I think that then is the British people have had it. And they fear terrorism just as the American people fear terrorism. Now, do they brush all Muslims with the terrorist label? No. No. But there is enough, if you go and travel England as I did in 1970. It was very, very traditional and now it isn't. And a lot of people over the age of 40 don't like the change. So they say, you know, we don't want to be part of an open border society. So we're going to now have our own country and try to get it back. You are going to see some of that happen in the USA as well.

BOLLING: So, OK. So you're saying it started over there, came over here. What about those that think they, you know, the old saying when America sneezes the rest of the world catches a cold.
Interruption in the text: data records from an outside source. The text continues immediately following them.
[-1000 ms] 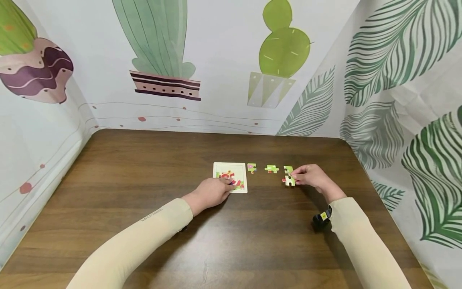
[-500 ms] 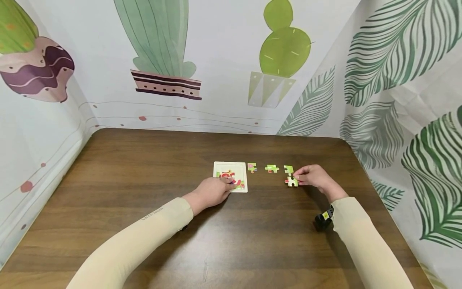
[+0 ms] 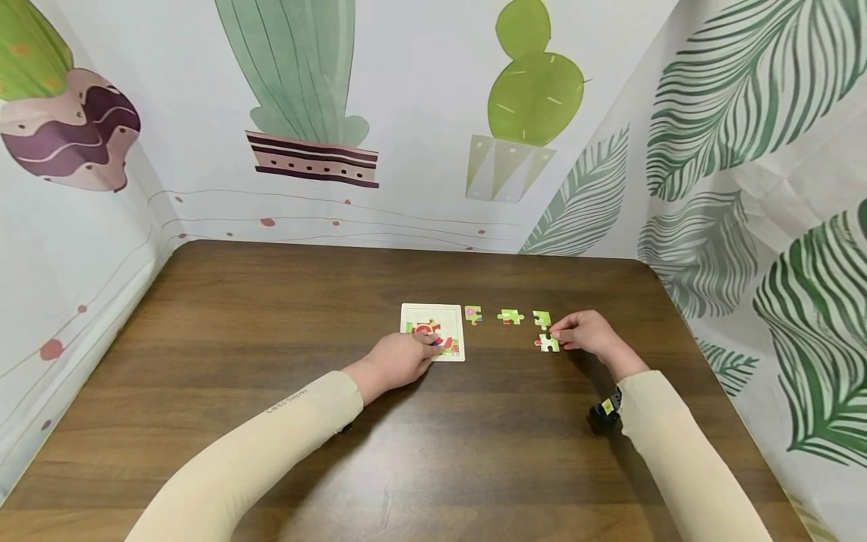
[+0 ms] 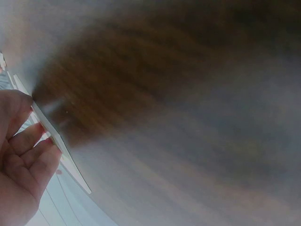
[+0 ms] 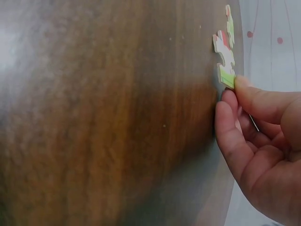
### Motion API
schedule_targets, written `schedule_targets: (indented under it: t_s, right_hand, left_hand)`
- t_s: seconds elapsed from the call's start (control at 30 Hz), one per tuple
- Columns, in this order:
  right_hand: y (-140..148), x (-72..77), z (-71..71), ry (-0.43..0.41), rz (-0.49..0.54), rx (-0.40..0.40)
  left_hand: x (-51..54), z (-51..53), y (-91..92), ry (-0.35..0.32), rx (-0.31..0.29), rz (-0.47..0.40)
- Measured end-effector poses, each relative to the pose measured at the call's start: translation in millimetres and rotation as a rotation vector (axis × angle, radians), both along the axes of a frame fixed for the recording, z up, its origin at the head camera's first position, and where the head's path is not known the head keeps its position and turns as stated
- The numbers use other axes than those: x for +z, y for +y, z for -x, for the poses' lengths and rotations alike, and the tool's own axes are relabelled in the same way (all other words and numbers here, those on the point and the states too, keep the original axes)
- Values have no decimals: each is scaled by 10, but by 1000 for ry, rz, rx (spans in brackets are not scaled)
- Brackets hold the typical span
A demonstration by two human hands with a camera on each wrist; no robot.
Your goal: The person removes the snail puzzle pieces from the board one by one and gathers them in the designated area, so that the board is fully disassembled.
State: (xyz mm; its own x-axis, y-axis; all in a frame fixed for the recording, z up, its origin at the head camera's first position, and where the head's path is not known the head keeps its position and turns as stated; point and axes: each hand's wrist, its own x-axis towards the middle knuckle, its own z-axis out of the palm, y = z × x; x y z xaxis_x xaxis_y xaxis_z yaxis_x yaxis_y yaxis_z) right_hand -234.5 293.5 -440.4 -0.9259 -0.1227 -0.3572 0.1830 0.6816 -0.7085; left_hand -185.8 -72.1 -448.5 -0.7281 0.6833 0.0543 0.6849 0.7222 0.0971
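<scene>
Toward the table's [image 3: 271,301] far edge, the left hand [image 3: 394,358] grips a puzzle tray [image 3: 450,315], fingers [image 4: 43,162] bent; the right hand [image 3: 586,333] pinches a piece [image 3: 549,344].

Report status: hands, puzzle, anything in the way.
Left hand on puzzle tray, partly covering it. Right hand pinching puzzle piece by its edge. Three loose pieces right of left hand; no other obstruction seen.
</scene>
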Motion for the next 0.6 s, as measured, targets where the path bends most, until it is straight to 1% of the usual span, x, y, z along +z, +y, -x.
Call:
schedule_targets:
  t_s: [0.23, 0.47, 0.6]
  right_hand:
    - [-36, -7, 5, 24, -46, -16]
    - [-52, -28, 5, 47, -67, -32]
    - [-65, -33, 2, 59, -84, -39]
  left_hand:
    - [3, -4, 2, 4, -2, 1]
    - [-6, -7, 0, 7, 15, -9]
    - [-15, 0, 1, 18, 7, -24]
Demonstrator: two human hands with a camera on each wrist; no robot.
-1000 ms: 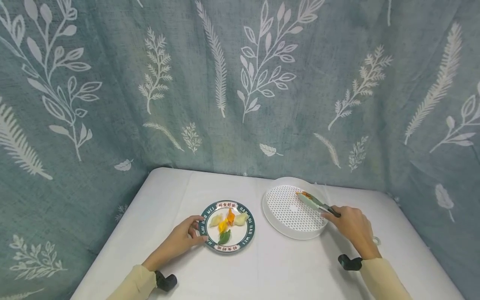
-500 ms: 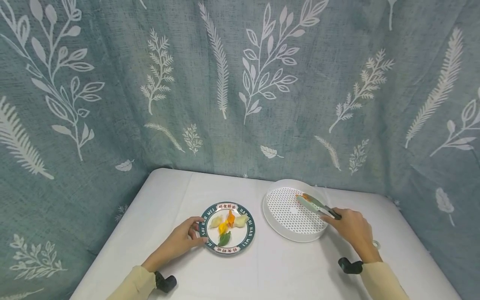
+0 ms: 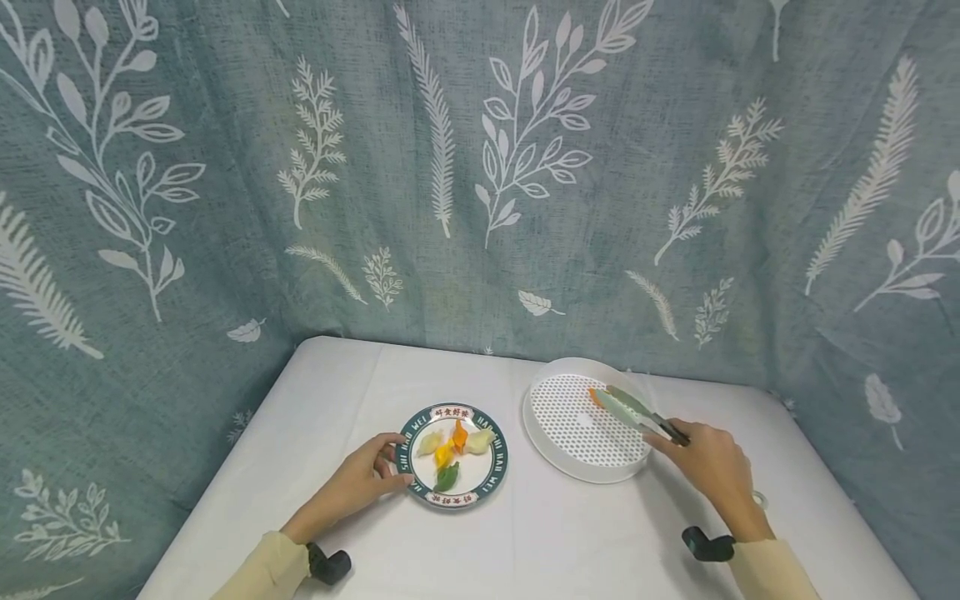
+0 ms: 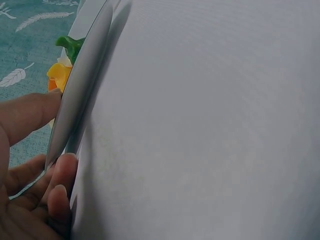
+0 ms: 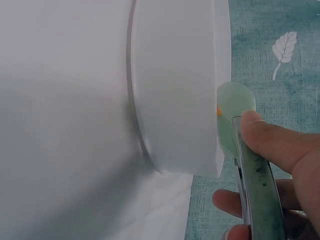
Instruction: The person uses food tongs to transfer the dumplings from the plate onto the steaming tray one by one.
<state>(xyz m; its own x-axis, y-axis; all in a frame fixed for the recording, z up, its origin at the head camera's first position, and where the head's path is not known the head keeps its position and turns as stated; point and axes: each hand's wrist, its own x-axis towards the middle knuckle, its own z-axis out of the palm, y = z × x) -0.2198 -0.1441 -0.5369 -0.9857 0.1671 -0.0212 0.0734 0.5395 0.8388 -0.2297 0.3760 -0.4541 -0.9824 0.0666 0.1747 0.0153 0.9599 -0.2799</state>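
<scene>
My left hand (image 3: 367, 477) holds the left rim of a round plate (image 3: 491, 487) with a dark green lettered border. In the left wrist view the thumb lies on the plate's upper side, with fingertips below its edge. Several small dumpling-like pieces rest on the plate: two pale, one orange (image 3: 460, 437), one yellow (image 3: 444, 455), one green (image 3: 447, 477). My right hand (image 3: 711, 462) grips green-bladed tongs (image 3: 618, 408), reaching over a white perforated steamer tray (image 3: 558, 433). Another orange piece (image 3: 595, 397) shows by the tong tips, partly hidden; whether they touch it I cannot tell.
Both plate and tray stand on a white-covered table (image 3: 495, 554), the tray to the plate's right. The tray has a raised side wall (image 5: 175, 90). A leaf-patterned curtain (image 3: 420, 167) hangs behind the table and along its sides. A small pale ring (image 3: 761, 499) lies beside the right wrist.
The tong blades have parted somewhat around the orange piece in the tray, and the right hand has drawn slightly right and towards me. The left hand keeps its place on the plate.
</scene>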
Do you think some of the Trump stuff going on here is spreading over there?

O'REILLY: No, I think just the opposite. I think Trump tapped into the nationalism that has been apparent in on the European continent for about 10 years. You look at every country. The fastest growing political parties are of the Central-Right parties which is saying, you know, we don't want to be overrun by people in North Africa and in the Middle East and in the South Asian area. We just don't.

It's not a matter of racism. This is what the left will always say. You're just by doing this commentary, Bolling. I'm going to get called a racist on the Far Left Crank websites. But it's not about that. It's about being able to assimilate, the immigrants who want to come to any certain country. And in Great Britain, they haven't been able to do that.

There are certain cities that are dominated by non-English speaking people. I mean, you can't even hear English spoken. And in parts of America we're starting to see that as well. And so what Trump did was basically see that Americans are getting fed up with the same things that English people are getting fed up with. Too much, too fast, and they're not assimilating. Things are changing and people don't like it ands that what's going on.

BOLLING: What about the financial aspects of this, Bill? I mean the U.K. the net contribution to the U.K. is they're paying more into the European Union than they're getting out of it. By to the tune of _7 billion. The only one with more net contribution is Germany with _14 billion.

Meanwhile, there are about 15 countries who are net takers from the system. At some point you get tired of picking up the tab all the time, don't you?

O'REILLY: There is that. But I don't really think that that wrote the vote. I really think it was an emotional vote against open borders. I really think that. And I know -- and I'm not wrong, Bolling. Sometimes I say maybe I can be wrong, I'm not wrong.

And I think that the British people feel that they can have a strong economy without open borders. And that they want their country to be regulated to some extent. And I think they're right. You know, I think this big 600 point stock market drop today is a buying opportunity. I'm very conservative investor. But I bought a little stock today.

BOLLING: Oh, boy.

O'REILLY: Yeah, I did. I mean I think -- I don't think that this is going to hurt the U.S. economy. It might hurt the British economy but it's a two-year deal. They have two years to get out of it. So I think this was, you know, panic sell and you know how would that goes. But I could be wrong on that. That I could be wrong on. The reason they voted to get out of the EU I'm not wrong on.

BOLLING: No. But can I maybe -- can we compromise here a little bit? I agree with you it's immigration but immigration can encompass many things. It can be the economy, jobs, because if there is a million people coming in to your economy, they're working. They're taking jobs of nationals.

O'REILLY: There is something to that but, you know, England doesn't have, you know, a crisis economy or a crisis .


O'REILLY: . unemployment situation. And we don't have a crisis unemployment situation in America. It's more cultural. It's more we don't like all of this change. We don't want open borders. On Monday, I'm going to do the talking points on the fact that we all know what the left will never say. Many people on the left want open borders in the United States.


O'REILLY: They don't want anybody stopping anyone from coming here.

BOLLING: I have to stop it Bill. Thank you very much for calling, we appreciate that.